Single by The Cribs

from the album The New Fellas
- B-side: "To Jackson, North of England, You're Gonna Lose Us"
- Released: 18 April 2005
- Recorded: 2005
- Genre: Post-punk revival
- Length: 3:11
- Label: Wichita Recordings
- Songwriter(s): Ryan Jarman; Ross Jarman; Gary Jarman;
- Producer(s): Edwyn Collins

The Cribs singles chronology
| "What About Me" (2004) | "Hey Scenesters!" (2005) | "Mirror Kissers" (2005) |

= Hey Scenesters! =

"Hey Scenesters!" was the first single from English post-punk revival band The Cribs second album The New Fellas.
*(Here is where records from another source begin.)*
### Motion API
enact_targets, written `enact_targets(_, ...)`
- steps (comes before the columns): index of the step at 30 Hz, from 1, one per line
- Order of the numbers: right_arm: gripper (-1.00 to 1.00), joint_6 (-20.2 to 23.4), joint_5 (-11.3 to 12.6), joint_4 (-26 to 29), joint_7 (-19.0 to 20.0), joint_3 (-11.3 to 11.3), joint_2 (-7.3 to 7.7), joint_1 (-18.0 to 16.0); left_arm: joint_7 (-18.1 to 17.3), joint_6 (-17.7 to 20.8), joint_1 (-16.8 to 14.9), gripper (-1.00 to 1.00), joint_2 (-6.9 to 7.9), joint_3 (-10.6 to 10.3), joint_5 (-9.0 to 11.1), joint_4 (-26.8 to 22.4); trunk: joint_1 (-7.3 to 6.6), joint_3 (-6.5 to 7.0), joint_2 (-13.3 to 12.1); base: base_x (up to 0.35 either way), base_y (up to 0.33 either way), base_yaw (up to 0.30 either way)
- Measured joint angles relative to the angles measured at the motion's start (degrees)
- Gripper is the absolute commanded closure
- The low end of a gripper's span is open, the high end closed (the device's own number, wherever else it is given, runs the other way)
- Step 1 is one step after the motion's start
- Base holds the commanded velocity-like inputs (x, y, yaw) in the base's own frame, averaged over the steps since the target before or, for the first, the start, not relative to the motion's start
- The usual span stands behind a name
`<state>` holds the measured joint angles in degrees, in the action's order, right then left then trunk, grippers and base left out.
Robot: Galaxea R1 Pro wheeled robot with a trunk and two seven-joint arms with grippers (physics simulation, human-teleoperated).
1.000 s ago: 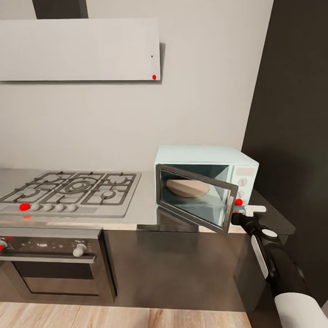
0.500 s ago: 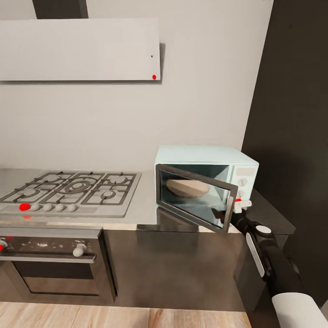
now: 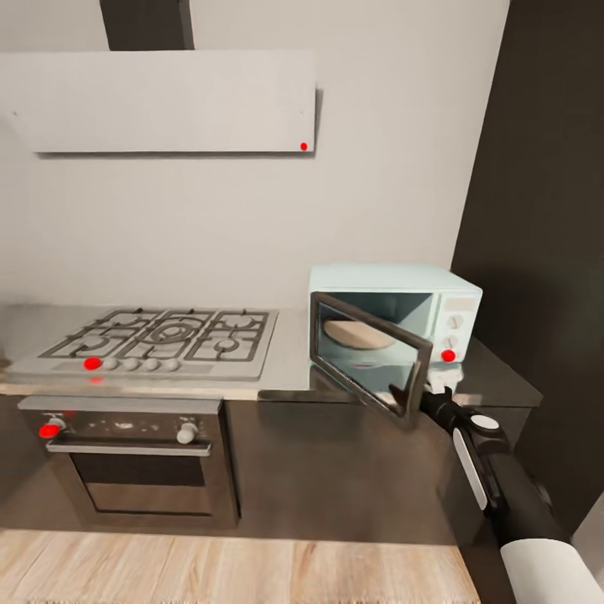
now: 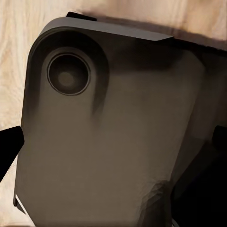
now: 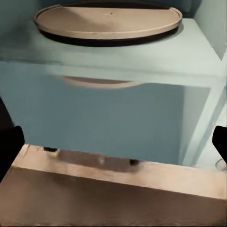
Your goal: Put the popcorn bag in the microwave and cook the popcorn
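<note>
One microwave [image 3: 394, 323] stands on the grey glossy desk [image 3: 285, 369], toward its right end, with its dark glass door [image 3: 367, 356] swung partly open toward the robot. Through the opening a tan round turntable [image 3: 359, 334] lies on the pale mint floor of the cavity; the right wrist view shows the same turntable [image 5: 108, 21] from close in, flat on the mint floor, with a faint reflection of it lower down in the glass of the door. Two knobs and a red dot [image 3: 448, 356] sit on the microwave's front panel, right of the door.

The right pincer [image 3: 417, 391] is at the free edge of the door, near its lower corner — its fingers are spread, one dark tip showing on the near side of the frame. In the right wrist view both black fingertips [image 5: 10, 146] sit far apart at the picture's two edges, with nothing pinched between them. The black and white forearm runs back from there to the lower right of the head view.

Left of the microwave a gas hob [image 3: 159, 340] is set into the desk, with a built-in oven [image 3: 134, 453] beneath it and a flat grey hood [image 3: 168, 101] on the wall above. Dark cabinets fill the front below the desk, over a light wooden floor [image 3: 235, 570].

The left wrist view looks onto a dark grey rounded body [image 4: 109, 142] above the same wood floor [image 4: 14, 47] — a black fingertip [image 4: 9, 146] shows at each edge, spread apart and holding nothing.
</note>
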<state>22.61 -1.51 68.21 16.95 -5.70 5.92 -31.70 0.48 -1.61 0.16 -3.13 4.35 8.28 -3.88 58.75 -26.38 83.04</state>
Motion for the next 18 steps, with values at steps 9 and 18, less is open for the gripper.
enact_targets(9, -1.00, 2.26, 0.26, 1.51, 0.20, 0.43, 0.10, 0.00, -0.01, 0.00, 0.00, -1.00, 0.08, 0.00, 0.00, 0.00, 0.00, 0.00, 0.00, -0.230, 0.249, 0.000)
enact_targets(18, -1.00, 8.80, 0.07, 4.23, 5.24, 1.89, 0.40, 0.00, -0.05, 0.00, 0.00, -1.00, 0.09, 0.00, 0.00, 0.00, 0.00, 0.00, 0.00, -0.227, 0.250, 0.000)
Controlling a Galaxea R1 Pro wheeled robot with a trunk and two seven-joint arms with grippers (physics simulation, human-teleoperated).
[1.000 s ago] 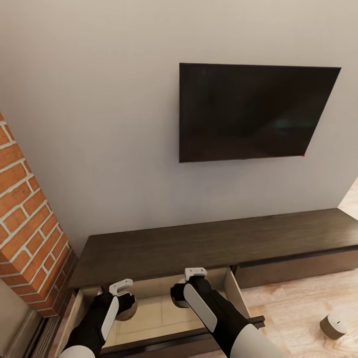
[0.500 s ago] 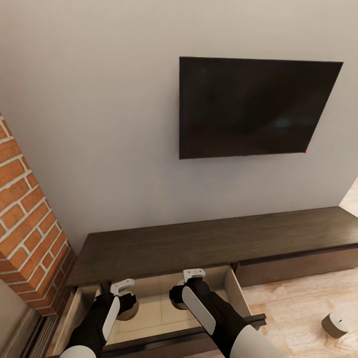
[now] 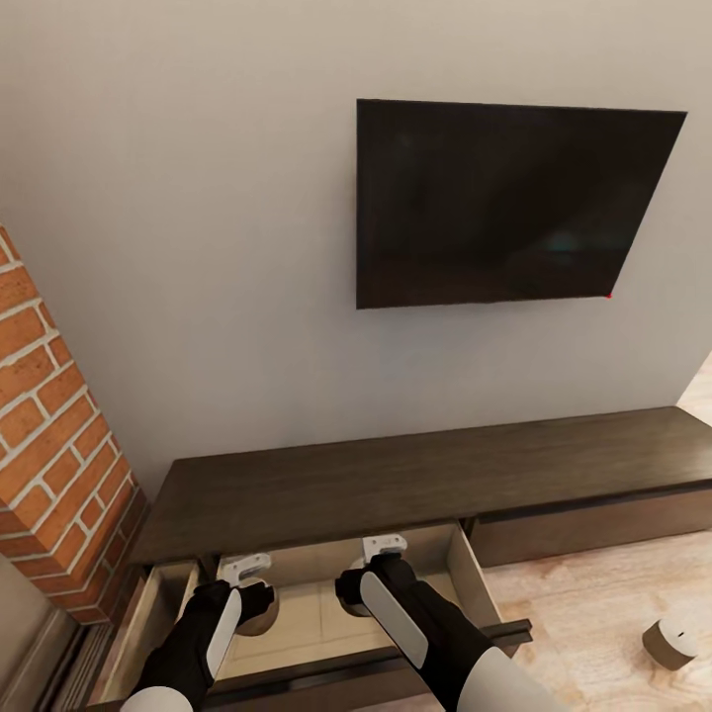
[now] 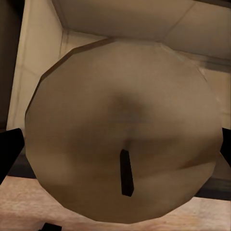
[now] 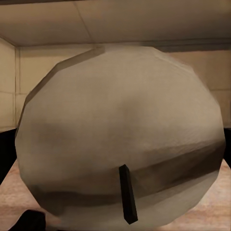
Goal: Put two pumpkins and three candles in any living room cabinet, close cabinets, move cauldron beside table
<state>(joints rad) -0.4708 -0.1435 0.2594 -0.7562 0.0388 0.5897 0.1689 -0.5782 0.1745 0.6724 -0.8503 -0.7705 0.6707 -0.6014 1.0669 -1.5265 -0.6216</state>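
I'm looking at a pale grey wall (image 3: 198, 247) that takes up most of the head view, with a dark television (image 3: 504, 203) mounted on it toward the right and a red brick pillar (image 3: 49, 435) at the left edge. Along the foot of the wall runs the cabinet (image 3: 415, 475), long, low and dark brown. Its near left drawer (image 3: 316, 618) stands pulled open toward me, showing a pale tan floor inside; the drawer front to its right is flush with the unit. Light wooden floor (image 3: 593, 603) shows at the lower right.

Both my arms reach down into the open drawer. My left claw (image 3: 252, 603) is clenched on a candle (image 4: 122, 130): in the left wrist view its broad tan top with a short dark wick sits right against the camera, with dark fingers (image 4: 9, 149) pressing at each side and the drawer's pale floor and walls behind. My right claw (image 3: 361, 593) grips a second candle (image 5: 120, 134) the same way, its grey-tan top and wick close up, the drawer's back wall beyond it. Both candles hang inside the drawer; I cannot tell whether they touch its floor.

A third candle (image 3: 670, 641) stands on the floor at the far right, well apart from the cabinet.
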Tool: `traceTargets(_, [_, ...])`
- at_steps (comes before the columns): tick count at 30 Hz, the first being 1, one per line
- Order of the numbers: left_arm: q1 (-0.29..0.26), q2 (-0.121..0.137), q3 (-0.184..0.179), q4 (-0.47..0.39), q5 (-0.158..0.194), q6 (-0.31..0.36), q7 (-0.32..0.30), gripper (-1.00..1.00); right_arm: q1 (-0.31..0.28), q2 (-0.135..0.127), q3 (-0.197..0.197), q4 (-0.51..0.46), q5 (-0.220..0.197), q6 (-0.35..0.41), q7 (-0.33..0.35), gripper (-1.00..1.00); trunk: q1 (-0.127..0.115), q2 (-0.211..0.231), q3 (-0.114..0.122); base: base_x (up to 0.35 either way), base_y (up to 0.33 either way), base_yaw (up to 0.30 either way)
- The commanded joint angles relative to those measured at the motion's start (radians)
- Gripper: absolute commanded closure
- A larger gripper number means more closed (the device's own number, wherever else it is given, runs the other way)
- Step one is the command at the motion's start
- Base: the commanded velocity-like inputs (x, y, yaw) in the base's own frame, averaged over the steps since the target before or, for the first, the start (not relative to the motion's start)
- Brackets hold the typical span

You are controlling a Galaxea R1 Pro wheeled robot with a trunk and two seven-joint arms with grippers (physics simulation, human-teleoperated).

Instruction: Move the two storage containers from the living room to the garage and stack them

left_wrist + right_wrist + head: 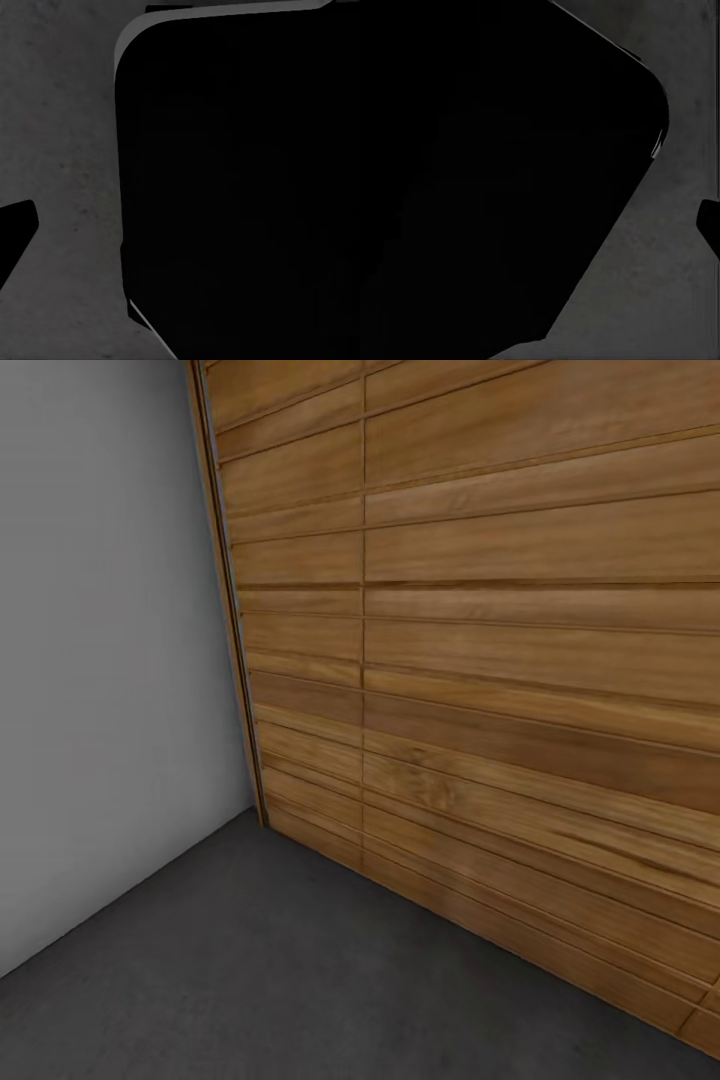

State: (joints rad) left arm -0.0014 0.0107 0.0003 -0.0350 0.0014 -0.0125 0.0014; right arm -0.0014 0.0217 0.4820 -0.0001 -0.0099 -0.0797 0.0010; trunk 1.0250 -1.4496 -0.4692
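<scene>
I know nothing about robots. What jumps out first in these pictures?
In the head view, a big wooden-slat door takes up most of the right side, meeting a plain pale grey wall at a corner on the left. Below both runs a dark grey floor. In each wrist view, a large black rounded shape hangs over the same speckled floor; what it is cannot be told.

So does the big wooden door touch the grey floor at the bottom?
Touching. In the head view the wooden-slat door's lowest plank runs straight down onto the dark grey floor with no gap showing along that line.
</scene>
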Motion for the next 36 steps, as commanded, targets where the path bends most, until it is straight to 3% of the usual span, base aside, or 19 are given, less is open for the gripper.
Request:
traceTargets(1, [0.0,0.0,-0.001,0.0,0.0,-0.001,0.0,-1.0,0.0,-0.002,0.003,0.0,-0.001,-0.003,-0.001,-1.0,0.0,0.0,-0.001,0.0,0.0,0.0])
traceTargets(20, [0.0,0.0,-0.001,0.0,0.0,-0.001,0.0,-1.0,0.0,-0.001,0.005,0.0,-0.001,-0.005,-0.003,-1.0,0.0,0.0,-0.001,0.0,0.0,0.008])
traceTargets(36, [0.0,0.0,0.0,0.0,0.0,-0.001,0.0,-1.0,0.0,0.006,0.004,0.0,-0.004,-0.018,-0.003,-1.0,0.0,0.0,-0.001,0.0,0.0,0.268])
The single charted at number 27 in April 2005, becoming their first Top 40 single. In its year of release, the song was voted the 3rd best song of the year by the NME, Track of the Year by the Metro newspaper, and finished in the top 100 tracks of the year in Rolling Stone in the USA.
In May 2007, the song placed 42nd in the influential music paper NME's "Top Indie Anthems of All Time", one of the only contemporary bands included in the list. Drummer Ross Jarman told Mojo magazine that this song was fueled by the band's experiences: "playing Brixton Windmill, full of kids who were only there because they thought it made them look cool."

==Critical reception==
Alex Wisgard of Drowned in Sound proclaimed "Hey Scenesters! kicks the album off in suckerpunch style; the chorus spits in your face; an unearthly mix of The Libertines and Pavement, made all the more abrasive by Edwyn Collins' sandpaper-raw production".